• EXERCISE:
Using the listing below, retype exactly the lines starting at the one with "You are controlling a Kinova" and ending at the one with "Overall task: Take", and include both.

• PROVIDED DATA:
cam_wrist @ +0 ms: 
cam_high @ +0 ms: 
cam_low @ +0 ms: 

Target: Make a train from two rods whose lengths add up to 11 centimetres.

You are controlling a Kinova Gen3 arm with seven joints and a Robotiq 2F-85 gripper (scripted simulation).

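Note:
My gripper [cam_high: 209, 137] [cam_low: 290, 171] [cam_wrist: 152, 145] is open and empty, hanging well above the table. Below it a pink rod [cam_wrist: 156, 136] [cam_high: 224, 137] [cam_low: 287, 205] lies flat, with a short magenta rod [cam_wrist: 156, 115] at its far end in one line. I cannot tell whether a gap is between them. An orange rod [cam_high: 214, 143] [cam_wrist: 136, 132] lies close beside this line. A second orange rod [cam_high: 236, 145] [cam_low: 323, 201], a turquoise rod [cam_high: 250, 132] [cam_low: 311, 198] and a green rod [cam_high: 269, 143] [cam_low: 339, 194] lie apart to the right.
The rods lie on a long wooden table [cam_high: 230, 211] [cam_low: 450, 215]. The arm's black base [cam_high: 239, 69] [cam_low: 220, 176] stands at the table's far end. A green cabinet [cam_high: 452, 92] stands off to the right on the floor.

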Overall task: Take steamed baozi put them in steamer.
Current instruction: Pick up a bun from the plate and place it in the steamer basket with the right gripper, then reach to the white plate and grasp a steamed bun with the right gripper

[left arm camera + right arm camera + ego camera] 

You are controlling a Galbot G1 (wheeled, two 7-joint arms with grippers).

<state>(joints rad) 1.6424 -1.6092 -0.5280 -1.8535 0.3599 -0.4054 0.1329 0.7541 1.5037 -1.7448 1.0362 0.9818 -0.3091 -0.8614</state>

• TASK RESPONSE:
You are controlling a Kinova Gen3 arm with seven joints and a Robotiq 2F-85 gripper (scripted simulation).

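Note:
My gripper [cam_high: 209, 137] [cam_low: 290, 171] [cam_wrist: 152, 145] is open and empty, hanging well above the table. Below it a pink rod [cam_wrist: 156, 136] [cam_high: 224, 137] [cam_low: 287, 205] lies flat, with a short magenta rod [cam_wrist: 156, 115] at its far end in one line. I cannot tell whether a gap is between them. An orange rod [cam_high: 214, 143] [cam_wrist: 136, 132] lies close beside this line. A second orange rod [cam_high: 236, 145] [cam_low: 323, 201], a turquoise rod [cam_high: 250, 132] [cam_low: 311, 198] and a green rod [cam_high: 269, 143] [cam_low: 339, 194] lie apart to the right.
The rods lie on a long wooden table [cam_high: 230, 211] [cam_low: 450, 215]. The arm's black base [cam_high: 239, 69] [cam_low: 220, 176] stands at the table's far end. A green cabinet [cam_high: 452, 92] stands off to the right on the floor.
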
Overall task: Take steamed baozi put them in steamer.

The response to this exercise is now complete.